2018 data from the NASA Operation IceBridge campaigns contains gravity measurements from the Sander Geophysics AIRGrav system. The set includes acceleration data in three orthogonal directions, latitude, and Eotvos-corrected free air gravity anomaly values. It was produced by the NSIDC_CPRD organization.
Use Cases
- Calculate free air gravity anomalies from the provided Eotvos-corrected values for geophysical surveys.
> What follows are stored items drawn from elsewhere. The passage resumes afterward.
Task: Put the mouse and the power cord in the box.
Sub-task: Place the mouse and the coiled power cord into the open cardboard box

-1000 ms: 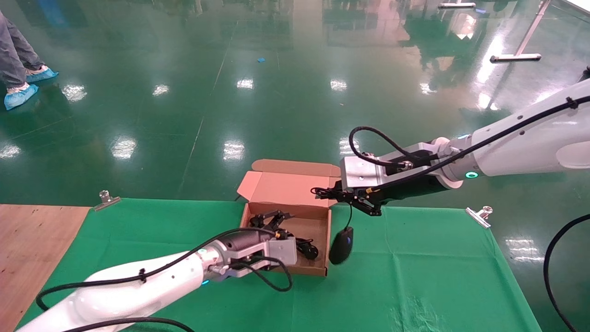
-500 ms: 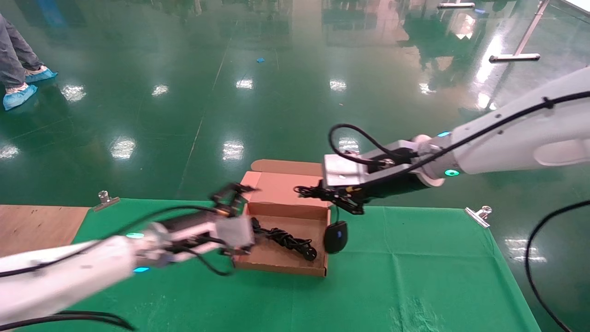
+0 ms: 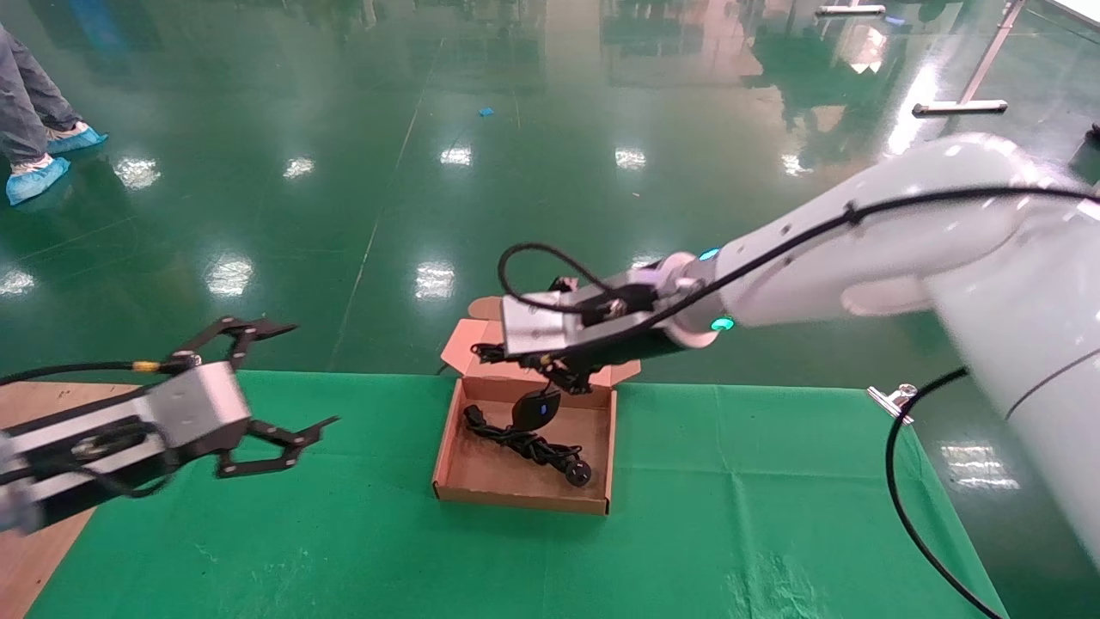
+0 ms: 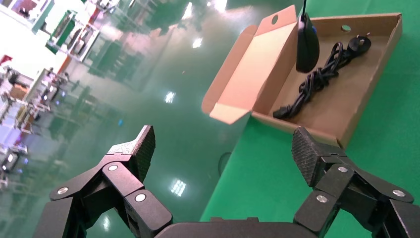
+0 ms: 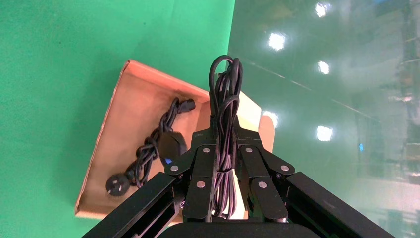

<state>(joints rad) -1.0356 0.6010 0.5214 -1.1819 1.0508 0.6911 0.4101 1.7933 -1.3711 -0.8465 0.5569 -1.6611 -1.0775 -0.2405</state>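
Note:
The brown box lies open on the green cloth, its lid folded back. The bundled black power cord lies inside it, also seen in the left wrist view and the right wrist view. My right gripper hovers over the box's back part, shut on the mouse's coiled cable. The black mouse dangles from that cable, just above the box floor. My left gripper is open and empty, well left of the box.
Green cloth covers the table, held by metal clips at the far edge. Bare wood shows at the left end. Shiny green floor lies beyond, with a person's feet at the far left.
My right arm swung left, carrying the hanging mouse from beside the box's right wall to over its inside. My left arm pulled out of the box and far left, leaving the cord there.

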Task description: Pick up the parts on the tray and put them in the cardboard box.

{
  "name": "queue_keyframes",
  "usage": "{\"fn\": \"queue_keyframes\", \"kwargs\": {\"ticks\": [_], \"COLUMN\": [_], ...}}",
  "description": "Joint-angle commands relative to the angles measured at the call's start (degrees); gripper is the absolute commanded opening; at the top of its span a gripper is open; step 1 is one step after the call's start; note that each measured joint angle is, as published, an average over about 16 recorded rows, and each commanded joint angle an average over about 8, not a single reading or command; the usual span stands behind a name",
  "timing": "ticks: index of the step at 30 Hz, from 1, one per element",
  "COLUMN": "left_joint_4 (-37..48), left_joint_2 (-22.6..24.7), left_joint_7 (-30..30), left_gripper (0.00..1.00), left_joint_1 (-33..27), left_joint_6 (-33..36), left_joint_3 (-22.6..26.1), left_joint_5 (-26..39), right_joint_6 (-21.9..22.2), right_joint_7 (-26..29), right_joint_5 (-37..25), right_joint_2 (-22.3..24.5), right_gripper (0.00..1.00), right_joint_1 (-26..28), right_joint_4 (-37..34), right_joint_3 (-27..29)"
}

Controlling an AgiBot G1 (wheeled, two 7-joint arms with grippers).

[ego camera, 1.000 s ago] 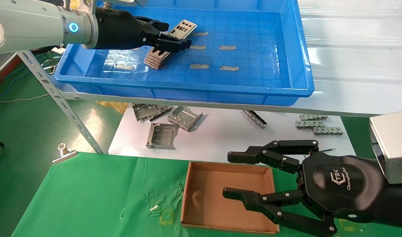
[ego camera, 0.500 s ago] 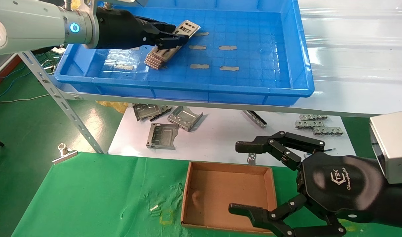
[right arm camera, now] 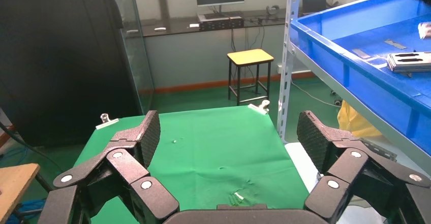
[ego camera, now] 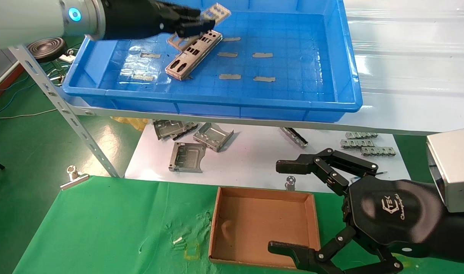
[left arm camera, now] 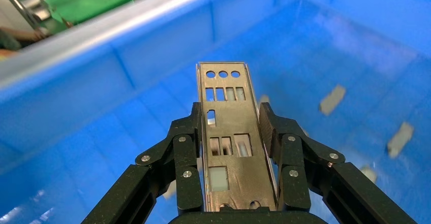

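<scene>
My left gripper (ego camera: pixel 196 21) is shut on one silver-grey punched plate (ego camera: pixel 216 10) and holds it above the far left of the blue tray (ego camera: pixel 232 102). In the left wrist view the plate (left arm camera: pixel 228 122) stands between the two fingers (left arm camera: pixel 185 148) of that gripper (left arm camera: pixel 229 127). A stack of more plates (ego camera: pixel 193 55) lies on the tray floor just below it. The brown cardboard box (ego camera: pixel 262 224) sits on the green cloth, with nothing inside. My right gripper (ego camera: pixel 285 207) is open wide beside the box's right wall; its wrist view shows it (right arm camera: pixel 228 137) empty.
Grey tape strips (ego camera: pixel 262 55) dot the tray floor. Bent grey brackets (ego camera: pixel 186 156) and other metal pieces (ego camera: pixel 359 144) lie on the white sheet under the shelf. A slanted metal strut (ego camera: pixel 64 110) stands at the left. A binder clip (ego camera: pixel 74 177) holds the green cloth.
My left gripper has lifted one plate off the stack and moved it up and back; the stack's top plate now shows. My right gripper has opened wider and drawn back to the box's right.
</scene>
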Motion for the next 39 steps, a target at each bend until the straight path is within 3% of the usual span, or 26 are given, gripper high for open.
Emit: {"fn": "queue_keyframes", "kwargs": {"ticks": [1, 11, 22, 29, 34, 39], "left_joint_4": [0.1, -1.2, -9.4, -22.2, -32.9, -37.8], "left_joint_2": [-0.2, -3.6, -10.5, -15.9, -19.0, -18.6], "left_joint_7": [0.2, 2.0, 7.0, 9.3, 9.7, 13.7], "left_gripper": [0.0, 0.0, 0.0, 0.0, 0.0, 0.0], "left_joint_1": [-0.4, -1.1, 3.4, 10.5, 18.2, 25.3], "left_joint_6": [0.0, 10.7, 27.3, 32.9, 32.6, 30.3], "left_joint_3": [-0.3, -1.2, -2.2, -1.4, 0.2, 1.9], "left_joint_5": [-0.5, -2.3, -5.2, -9.7, -15.8, -18.2], "right_joint_6": [0.0, 0.0, 0.0, 0.0, 0.0, 0.0], "right_joint_7": [0.0, 0.0, 0.0, 0.0, 0.0, 0.0], "right_joint_5": [0.0, 0.0, 0.0, 0.0, 0.0, 0.0], "right_joint_2": [0.0, 0.0, 0.0, 0.0, 0.0, 0.0], "right_gripper": [1.0, 1.0, 1.0, 1.0, 1.0, 1.0], "right_joint_1": [0.0, 0.0, 0.0, 0.0, 0.0, 0.0], "right_joint_4": [0.0, 0.0, 0.0, 0.0, 0.0, 0.0], "right_joint_3": [0.0, 0.0, 0.0, 0.0, 0.0, 0.0]}}
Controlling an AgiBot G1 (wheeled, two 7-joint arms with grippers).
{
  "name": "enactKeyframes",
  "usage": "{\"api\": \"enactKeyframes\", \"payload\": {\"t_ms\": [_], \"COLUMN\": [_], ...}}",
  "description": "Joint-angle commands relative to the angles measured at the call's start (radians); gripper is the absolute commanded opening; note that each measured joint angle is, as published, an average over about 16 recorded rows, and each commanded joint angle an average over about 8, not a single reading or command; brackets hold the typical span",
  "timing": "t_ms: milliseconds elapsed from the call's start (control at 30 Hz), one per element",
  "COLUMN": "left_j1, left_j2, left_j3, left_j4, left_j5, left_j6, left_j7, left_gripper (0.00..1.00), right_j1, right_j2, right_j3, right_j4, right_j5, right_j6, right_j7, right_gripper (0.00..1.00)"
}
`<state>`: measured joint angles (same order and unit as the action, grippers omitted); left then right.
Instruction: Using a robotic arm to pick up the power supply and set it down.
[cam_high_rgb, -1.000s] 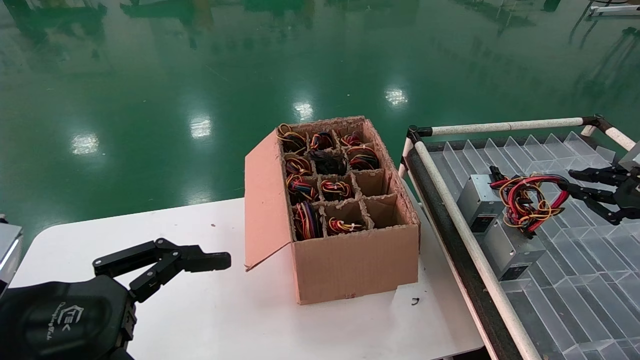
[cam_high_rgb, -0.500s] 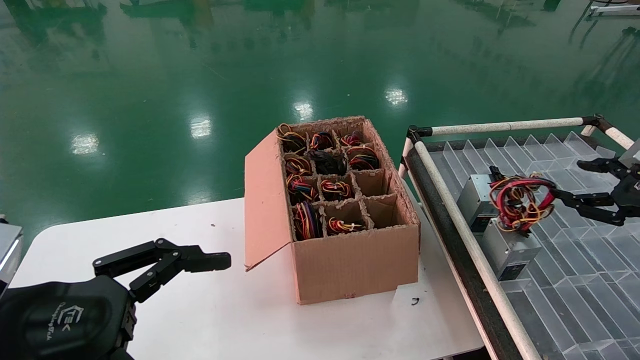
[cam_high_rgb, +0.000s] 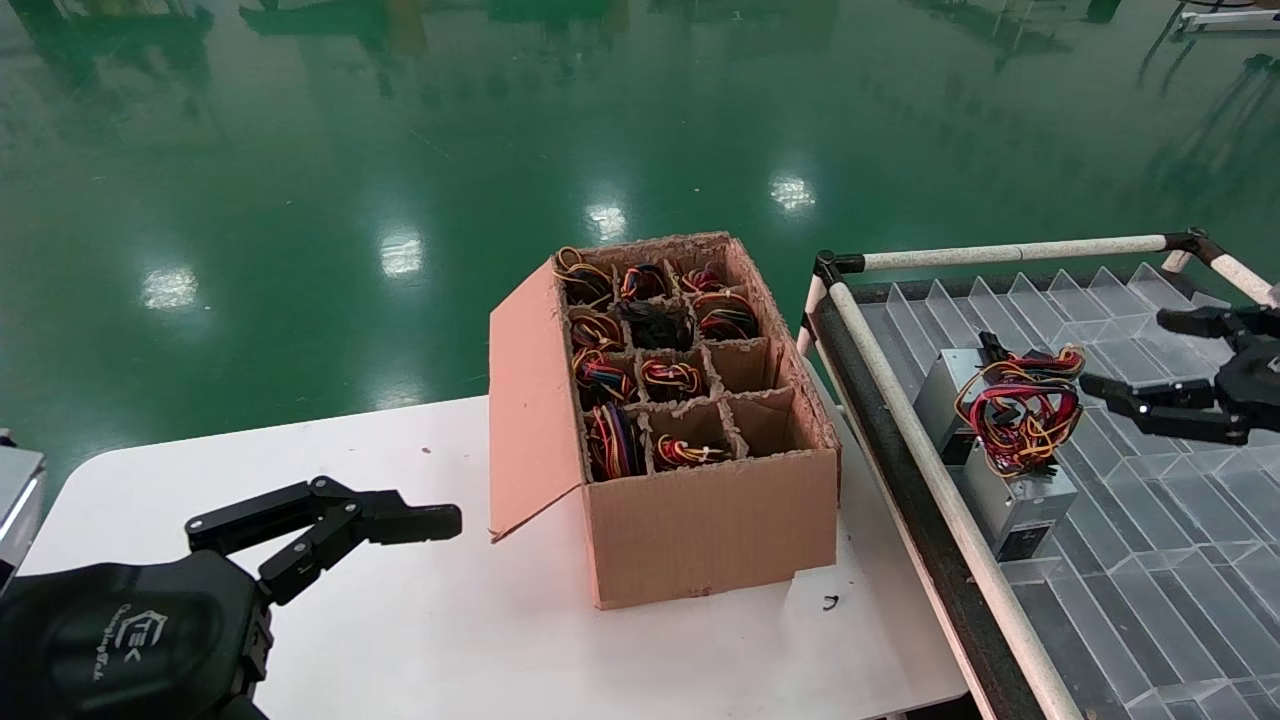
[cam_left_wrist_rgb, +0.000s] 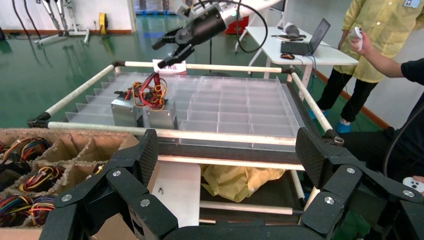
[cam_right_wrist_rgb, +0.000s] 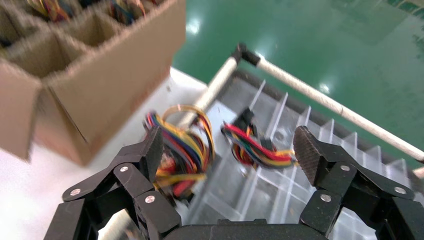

- Analyze the three orthogonal acceleration data components to study sensor performance and flight path effects.
- Map gravity anomaly variations using latitude and corrected values to infer sub-ice topography or bedrock density.
- Apply the provided free air correction at different filtering scales to assess data smoothing impact on anomaly detection.
Strengths
- Data collected as part of the funded NASA Operation IceBridge campaigns, ensuring a specific scientific context.
- Includes gravity data processed with Eotvos correction and free air correction at multiple filtering scales for analysis flexibility.
Limitations
- Dataset size, row count, and specific geographic coverage are unknown, limiting assessment of scope.
- Data is from 2018 or earlier, potentially lacking recent observations for temporal change analysis.
Provenance
- Source
- NSIDC_CPRD (NASA National Snow and Ice Data Center Distributed Active Archive Center).
- Collection Method
- Collected via the Sander Geophysics AIRGrav airborne gravity system during Operation IceBridge aircraft campaigns.
- Time Range
- Collection dates unknown; data set published/updated in 2018.
- Freshness
- Last updated in November 2018; no update frequency specified.
- Geography
- Presumably over polar regions (Arctic/Antarctic) targeted by Operation IceBridge, but specific bounds unknown.